Velocity Reviews > A new learner's question

# A new learner's question

flenovo@126.com
Guest
Posts: n/a

 11-04-2008
I'm a student who is studying program firstly.Recently I wrote
some code below in a program.
for(i=1;i<=count;++i){
number[i]=integer % pow(10,i)/ pow(10,i-1);
}
But my compiler(VC) told me: '%' : illegal,
right operand has type 'double'.Please tell me what does it mean?
And who can I correct it?Think you.

Ben Bacarisse
Guest
Posts: n/a

 11-04-2008
http://www.velocityreviews.com/forums/(E-Mail Removed) writes:

> I'm a student who is studying program firstly.Recently I wrote
> some code below in a program.
> for(i=1;i<=count;++i){
> number[i]=integer % pow(10,i)/ pow(10,i-1);
> }
> But my compiler(VC) told me: '%' : illegal,
> right operand has type 'double'.Please tell me what does it mean?

The compiler is telling you that the remainder operator (%) can only
be used with integer operands. pow(10, 1) is an expression whose
value is floating point number (double is the name one of C's floating
point types).

> And who can I correct it?Think you.

You could convert the result of pow(10, i) to an int (or some other
integer type -- I can't tell from the fragment which would be right)
with cast, but since you already have a loop, I would simple keep
track of the powers of ten by having another integer variable -- start
it at 1 and multiply by 10 every time i is incremented.

--
Ben.

Chris Dollin
Guest
Posts: n/a

 11-04-2008
(E-Mail Removed) wrote:

> I'm a student who is studying program firstly.Recently I wrote
> some code below in a program.
> for(i=1;i<=count;++i){
> number[i]=integer % pow(10,i)/ pow(10,i-1);

Note: you realise that C array indexes start at 0, not 1? The
code you've written will access elements 1 to count, and
depending on your declaration for `number`, might fall off
the end of the array.

Other note: `number` and `integer` are pretty crummy names for
variables.

> }
> But my compiler(VC) told me: '%' : illegal,
> right operand has type 'double'.Please tell me what does it mean?

It means that [this use of] `%` is illegal, [because] the right
operand [of `%`] [which is `pow(10,i)`] has type 'double' [because
`pow` returns a double result] [but the right operand of `%` is required
to have an integral type].

> And who can I correct it?Think you.

I'm not sure what you're trying to do, so I don't know how to
correct it.

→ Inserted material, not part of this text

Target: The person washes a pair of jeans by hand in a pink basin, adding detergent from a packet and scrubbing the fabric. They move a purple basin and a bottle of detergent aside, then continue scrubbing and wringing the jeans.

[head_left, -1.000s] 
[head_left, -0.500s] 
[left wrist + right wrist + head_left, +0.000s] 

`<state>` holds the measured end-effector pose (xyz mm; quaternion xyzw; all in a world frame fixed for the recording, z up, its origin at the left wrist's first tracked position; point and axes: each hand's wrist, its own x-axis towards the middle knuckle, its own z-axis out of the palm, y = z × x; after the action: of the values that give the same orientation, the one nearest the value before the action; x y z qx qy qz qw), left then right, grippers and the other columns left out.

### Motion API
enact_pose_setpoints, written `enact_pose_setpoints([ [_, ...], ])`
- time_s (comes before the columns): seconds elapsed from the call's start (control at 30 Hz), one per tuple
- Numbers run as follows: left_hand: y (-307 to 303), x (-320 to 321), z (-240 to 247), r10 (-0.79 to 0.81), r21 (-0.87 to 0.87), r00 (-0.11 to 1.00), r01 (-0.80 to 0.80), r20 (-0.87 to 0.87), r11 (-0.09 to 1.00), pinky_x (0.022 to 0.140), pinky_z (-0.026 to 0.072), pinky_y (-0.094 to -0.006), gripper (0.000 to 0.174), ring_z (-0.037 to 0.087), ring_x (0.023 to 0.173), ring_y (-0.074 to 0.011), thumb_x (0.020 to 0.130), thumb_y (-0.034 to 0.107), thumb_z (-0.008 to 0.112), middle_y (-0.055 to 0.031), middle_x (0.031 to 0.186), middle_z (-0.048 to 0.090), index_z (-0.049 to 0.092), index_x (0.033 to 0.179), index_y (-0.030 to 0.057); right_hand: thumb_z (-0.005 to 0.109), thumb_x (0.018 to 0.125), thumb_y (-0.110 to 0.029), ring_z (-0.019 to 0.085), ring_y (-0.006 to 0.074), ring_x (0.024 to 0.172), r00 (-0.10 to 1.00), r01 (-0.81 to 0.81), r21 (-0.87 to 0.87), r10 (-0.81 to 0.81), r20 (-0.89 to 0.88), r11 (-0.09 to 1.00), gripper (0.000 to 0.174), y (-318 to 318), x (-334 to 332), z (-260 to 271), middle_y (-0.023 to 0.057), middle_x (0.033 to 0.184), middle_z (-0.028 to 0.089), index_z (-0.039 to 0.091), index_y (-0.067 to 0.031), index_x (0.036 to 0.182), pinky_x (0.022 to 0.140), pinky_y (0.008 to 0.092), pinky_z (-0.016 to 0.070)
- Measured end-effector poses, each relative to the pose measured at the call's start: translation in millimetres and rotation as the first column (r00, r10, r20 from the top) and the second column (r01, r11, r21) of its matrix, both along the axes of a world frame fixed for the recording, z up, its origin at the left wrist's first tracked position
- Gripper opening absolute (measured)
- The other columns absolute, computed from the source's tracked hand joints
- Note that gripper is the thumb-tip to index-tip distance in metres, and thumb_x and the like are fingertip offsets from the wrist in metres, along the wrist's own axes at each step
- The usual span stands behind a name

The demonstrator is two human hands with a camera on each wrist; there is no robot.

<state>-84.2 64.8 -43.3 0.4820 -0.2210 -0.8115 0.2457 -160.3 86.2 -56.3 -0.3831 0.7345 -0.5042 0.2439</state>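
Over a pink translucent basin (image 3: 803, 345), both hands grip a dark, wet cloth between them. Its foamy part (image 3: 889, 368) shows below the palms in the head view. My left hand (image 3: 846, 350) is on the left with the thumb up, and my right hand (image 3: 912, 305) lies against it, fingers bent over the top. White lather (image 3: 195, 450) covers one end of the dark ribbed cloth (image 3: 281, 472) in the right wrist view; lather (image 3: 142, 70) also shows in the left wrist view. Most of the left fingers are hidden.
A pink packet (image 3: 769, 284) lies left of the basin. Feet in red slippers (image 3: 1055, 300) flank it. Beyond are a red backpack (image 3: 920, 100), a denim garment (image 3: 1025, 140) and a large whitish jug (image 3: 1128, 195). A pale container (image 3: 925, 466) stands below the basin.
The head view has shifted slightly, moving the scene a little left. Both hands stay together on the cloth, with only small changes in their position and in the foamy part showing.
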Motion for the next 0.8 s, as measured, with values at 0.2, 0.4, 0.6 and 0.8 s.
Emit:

If you're going to use `%`, then you need to make
sure the right operand is an integer /somehow/.

(A cast is almost certainly the wrong answer.)

--
'Don't be afraid: /Electra City/
there will be minimal destruction.' - Panic Room

Hewlett-Packard Limited Cain Road, Bracknell, registered no:
registered office: Berks RG12 1HN 690597 England

James Kuyper
Guest
Posts: n/a

 11-04-2008
(E-Mail Removed) wrote:
> I'm a student who is studying program firstly.Recently I wrote
> some code below in a program.
> for(i=1;i<=count;++i){
> number[i]=integer % pow(10,i)/ pow(10,i-1);
> }

Your code never sets the value of number[0] - is that what you actually
intended to do? In C, array-filling loops that neither start nor stop at
an index of 0 are often errors. Are you sure you didn't mean:

for(i=0; i<count; ++i){
number[i] = integer % pow(10,i+1)/pow(10, i);
}

Pay careful attention to what I wrote: notice the replacement of "<="
with "<", "i" with "i+1", and "i-1 with "i". However, for the rest of
this message that you intended to fill in the array the same was as in

> But my compiler(VC) told me: '%' : illegal,
> right operand has type 'double'.Please tell me what does it mean?
> And who can I correct it?Think you.

The modulus operator '%' has a constraint: both of it's operands must be
integers. For floating point arguments the corresponding operation is
performed by the fmod() function:

number[i] = floor(fmod(integer,pow(10,i)/pow(10, i-1));

However, this is not the right solution to your problem. For this
purpose, you should be dividing by integers, not floating point numbers.
You don't indicate what type "integer" has. For simplicity, I'll assume
that it's int:

int power=1; // This should be same type as 'integer'

for(i=1; i<=count; i++)
{
number[i] = (integer%(10*power)) / power;
power *= 10;
}

A better solution, however, would involve changing the value of a copy
of 'integer' during each pass through the loop:

int copy = integer;

for(i=1; i<=count; ++i)
{
number[i] = copy % 10;
copy /= 10;
}

If you don't need to retain the previous value of 'integer', you can use
'integer' itself, instead of the copy.

Before you blindly use this code, make sure that you understand,
mathematically, why it produces the same result as the previous version.

Flash Gordon
Guest
Posts: n/a

 11-04-2008
(E-Mail Removed) wrote, On 04/11/08 11:39:
> I'm a student who is studying program firstly.Recently I wrote
> some code below in a program.
> for(i=1;i<=count;++i){
> number[i]=integer % pow(10,i)/ pow(10,i-1);
> }
> But my compiler(VC) told me: '%' : illegal,
> right operand has type 'double'.Please tell me what does it mean?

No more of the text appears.